CompareClustering
CompareClustering(in_dataset, id_column, desc_columns, out_folder, columns_name=[], cmap=‘magma’, title=‘Adjusted Rand Index Heatmap’, verbose=False, save_parameters=False, overwrite=False)
Compare Clustering Results
CompareClustering is a script that compares clustering results from multiple solutions using the Adjusted Rand Index (ARI) and produces a heatmap of the results.
Adjusted Rand Index
The Adjusted Rand Index (ARI) is a measure of similarity between two clustering results. It relies on comparing the predicted labels to the ground truth labels (i.e. the true clustering). The ARI is a number between -1 and 1, where 1 means that the two clustering results are identical, 0 means that the two clustering results are independent (as good as random labelling) and -1 means that the two clustering results are completely different. The ARI is an extension of the Rand Index (RI) that takes into account the fact that the RI is expected to be higher for large number of clusters.
References
[1] Hubert, L., & Arabie, P. (1985). Comparing partitions. Journal of classification, 2(1), 193-218. (https://doi.org/10.1007/BF01908075)

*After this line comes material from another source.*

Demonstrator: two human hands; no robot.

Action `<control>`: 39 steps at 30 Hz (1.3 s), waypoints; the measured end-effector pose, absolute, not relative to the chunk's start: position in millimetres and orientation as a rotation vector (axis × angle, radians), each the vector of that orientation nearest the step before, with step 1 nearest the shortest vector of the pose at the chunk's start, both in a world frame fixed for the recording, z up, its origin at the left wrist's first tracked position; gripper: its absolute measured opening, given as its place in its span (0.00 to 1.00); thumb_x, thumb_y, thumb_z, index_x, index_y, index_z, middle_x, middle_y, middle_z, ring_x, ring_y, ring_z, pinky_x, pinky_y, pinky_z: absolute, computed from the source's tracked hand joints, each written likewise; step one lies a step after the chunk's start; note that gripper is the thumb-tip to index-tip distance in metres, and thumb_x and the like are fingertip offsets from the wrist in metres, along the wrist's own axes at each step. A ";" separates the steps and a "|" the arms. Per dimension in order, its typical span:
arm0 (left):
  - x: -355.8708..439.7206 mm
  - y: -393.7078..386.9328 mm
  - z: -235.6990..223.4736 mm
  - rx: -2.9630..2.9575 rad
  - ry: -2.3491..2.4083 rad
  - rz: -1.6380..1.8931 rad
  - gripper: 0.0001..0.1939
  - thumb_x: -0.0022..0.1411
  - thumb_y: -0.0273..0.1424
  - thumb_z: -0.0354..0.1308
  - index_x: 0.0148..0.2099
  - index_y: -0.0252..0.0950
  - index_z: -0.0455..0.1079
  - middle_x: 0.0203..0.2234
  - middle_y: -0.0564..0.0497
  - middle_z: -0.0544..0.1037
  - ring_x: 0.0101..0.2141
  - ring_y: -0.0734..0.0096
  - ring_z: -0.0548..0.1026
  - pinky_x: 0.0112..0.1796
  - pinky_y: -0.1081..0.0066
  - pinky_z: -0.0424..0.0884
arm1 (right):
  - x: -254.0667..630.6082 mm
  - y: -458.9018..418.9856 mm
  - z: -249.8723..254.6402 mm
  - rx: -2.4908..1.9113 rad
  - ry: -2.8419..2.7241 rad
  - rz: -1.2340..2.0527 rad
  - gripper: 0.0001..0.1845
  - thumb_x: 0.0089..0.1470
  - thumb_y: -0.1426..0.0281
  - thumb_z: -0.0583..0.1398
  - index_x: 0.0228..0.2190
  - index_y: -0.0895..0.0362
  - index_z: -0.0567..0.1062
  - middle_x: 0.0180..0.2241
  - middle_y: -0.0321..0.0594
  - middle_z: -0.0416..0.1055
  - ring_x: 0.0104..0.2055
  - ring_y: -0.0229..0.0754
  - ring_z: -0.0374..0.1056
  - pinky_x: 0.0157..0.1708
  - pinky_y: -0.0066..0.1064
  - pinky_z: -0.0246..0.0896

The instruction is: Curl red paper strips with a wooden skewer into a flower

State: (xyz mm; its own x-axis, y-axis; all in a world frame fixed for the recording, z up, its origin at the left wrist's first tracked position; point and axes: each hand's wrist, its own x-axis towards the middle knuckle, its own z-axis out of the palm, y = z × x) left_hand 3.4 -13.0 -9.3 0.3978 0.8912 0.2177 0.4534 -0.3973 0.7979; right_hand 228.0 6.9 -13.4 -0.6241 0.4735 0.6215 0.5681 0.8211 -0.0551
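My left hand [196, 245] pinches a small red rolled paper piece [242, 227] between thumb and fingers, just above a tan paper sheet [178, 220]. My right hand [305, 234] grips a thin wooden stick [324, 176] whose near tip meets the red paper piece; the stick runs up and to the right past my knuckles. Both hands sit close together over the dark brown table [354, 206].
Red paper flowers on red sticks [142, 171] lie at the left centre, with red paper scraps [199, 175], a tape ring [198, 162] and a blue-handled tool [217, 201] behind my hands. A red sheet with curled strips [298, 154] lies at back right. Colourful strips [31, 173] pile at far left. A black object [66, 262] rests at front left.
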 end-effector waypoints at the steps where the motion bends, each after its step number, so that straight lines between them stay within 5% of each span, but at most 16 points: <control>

[2] Rand, W. M. (1971). Objective criteria for the evaluation of clustering methods. Journal of the American Statistical Association, 66(336), 846-850. (https://doi.org/10.2307/2284239)

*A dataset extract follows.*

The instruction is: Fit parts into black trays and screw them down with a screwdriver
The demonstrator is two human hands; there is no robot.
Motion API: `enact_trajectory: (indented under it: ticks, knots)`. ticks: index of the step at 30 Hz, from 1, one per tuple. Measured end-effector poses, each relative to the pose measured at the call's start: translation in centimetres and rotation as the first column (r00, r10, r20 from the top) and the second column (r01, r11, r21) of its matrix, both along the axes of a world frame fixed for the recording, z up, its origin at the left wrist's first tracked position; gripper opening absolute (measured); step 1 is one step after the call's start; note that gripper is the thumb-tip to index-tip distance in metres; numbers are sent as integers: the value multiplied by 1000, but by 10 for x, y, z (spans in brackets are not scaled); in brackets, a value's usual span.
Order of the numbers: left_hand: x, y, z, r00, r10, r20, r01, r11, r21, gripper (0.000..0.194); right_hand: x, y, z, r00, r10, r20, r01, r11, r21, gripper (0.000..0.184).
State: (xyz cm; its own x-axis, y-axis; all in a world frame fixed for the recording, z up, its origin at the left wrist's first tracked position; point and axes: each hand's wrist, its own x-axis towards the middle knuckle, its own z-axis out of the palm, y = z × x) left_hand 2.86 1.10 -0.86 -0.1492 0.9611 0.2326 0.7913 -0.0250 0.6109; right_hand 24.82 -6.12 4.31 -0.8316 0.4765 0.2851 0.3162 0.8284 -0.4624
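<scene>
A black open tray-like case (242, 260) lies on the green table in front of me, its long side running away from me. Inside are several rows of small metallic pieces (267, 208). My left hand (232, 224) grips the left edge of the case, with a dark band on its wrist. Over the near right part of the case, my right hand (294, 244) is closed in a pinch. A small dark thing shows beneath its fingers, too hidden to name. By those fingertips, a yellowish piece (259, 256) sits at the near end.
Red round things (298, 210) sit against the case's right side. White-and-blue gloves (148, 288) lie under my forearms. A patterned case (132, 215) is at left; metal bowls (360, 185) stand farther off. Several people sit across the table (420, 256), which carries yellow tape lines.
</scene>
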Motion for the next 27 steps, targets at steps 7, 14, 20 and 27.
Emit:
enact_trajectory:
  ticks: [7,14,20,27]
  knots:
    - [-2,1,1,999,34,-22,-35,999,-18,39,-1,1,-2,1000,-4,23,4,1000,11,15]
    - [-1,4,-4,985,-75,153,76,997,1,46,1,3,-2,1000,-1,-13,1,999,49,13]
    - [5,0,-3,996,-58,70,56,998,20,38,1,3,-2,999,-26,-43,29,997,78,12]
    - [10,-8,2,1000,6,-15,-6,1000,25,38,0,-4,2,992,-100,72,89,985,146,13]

[3] D. Steinley, Properties of the Hubert-Arabie adjusted Rand index, Psychological Methods 2004 (https://psycnet.apa.org/doi/10.1037/1082-989X.9.3.386)

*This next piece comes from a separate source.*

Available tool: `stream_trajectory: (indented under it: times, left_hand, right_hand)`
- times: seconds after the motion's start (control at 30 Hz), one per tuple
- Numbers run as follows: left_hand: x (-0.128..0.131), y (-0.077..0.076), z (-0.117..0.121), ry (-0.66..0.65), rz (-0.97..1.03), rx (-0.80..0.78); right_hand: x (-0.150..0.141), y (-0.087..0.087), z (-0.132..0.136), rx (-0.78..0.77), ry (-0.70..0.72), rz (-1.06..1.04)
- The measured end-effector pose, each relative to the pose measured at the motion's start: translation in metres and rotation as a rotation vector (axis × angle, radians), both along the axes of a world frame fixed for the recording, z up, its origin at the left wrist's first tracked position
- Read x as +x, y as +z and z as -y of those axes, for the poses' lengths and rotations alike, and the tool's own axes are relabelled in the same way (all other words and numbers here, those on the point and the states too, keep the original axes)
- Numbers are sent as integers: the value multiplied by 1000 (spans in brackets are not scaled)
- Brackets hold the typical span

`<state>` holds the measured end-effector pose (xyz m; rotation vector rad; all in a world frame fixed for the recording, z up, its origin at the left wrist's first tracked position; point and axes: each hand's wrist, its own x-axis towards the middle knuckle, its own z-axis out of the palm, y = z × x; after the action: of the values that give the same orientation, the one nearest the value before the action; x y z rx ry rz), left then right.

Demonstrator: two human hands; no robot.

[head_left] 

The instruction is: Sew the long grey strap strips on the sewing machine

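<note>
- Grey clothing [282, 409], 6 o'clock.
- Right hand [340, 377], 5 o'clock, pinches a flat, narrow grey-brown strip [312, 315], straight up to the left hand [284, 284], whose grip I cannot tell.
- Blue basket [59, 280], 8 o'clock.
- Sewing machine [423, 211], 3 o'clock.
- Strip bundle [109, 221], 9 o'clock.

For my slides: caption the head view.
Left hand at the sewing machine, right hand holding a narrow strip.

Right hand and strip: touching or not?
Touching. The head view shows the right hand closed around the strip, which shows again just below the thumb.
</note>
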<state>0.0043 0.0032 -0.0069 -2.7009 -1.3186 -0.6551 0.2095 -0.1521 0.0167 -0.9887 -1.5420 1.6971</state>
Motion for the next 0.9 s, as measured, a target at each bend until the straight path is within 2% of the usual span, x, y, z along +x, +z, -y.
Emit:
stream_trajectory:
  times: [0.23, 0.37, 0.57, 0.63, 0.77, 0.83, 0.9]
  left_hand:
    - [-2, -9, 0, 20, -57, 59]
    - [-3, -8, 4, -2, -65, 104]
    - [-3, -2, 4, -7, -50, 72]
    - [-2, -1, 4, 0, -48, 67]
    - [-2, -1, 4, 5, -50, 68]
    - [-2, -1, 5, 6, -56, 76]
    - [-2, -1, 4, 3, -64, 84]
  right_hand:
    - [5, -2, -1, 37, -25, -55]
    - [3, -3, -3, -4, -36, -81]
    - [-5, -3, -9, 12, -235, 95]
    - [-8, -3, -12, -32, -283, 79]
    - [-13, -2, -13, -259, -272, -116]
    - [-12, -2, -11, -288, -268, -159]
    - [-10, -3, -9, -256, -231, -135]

[4] Scikit-Learn Documentation - Adjusted Rand Index (ARI) (https://scikit-learn.org/stable/modules/generated/sklearn.metrics.adjusted_rand_score.html)
Example Usage
Parameters
in_dataset : Input dataset(s) (at least 2 are expected to produce a comparison).
id_column : Name of the column containing the subject’s ID tag. Required for proper handling of IDs and merging multiple datasets.
desc_columns : Number of descriptive columns at the beginning of the dataset to exclude in statistics and descriptive tables.
out_folder : Output folder containing the results.
columns_name : Name given to each input dataset (needs to be in the same order as the input datasets).
cmap : Name of the colormap to use. Defaults to “magma”. See https://matplotlib.org/stable/tutorials/colors/colormaps.html
title : Heatmap title.
verbose : If true, produce verbose output.
save_parameters : If true, will save input parameters to .txt file.
overwrite : If true, force overwriting of existing output files.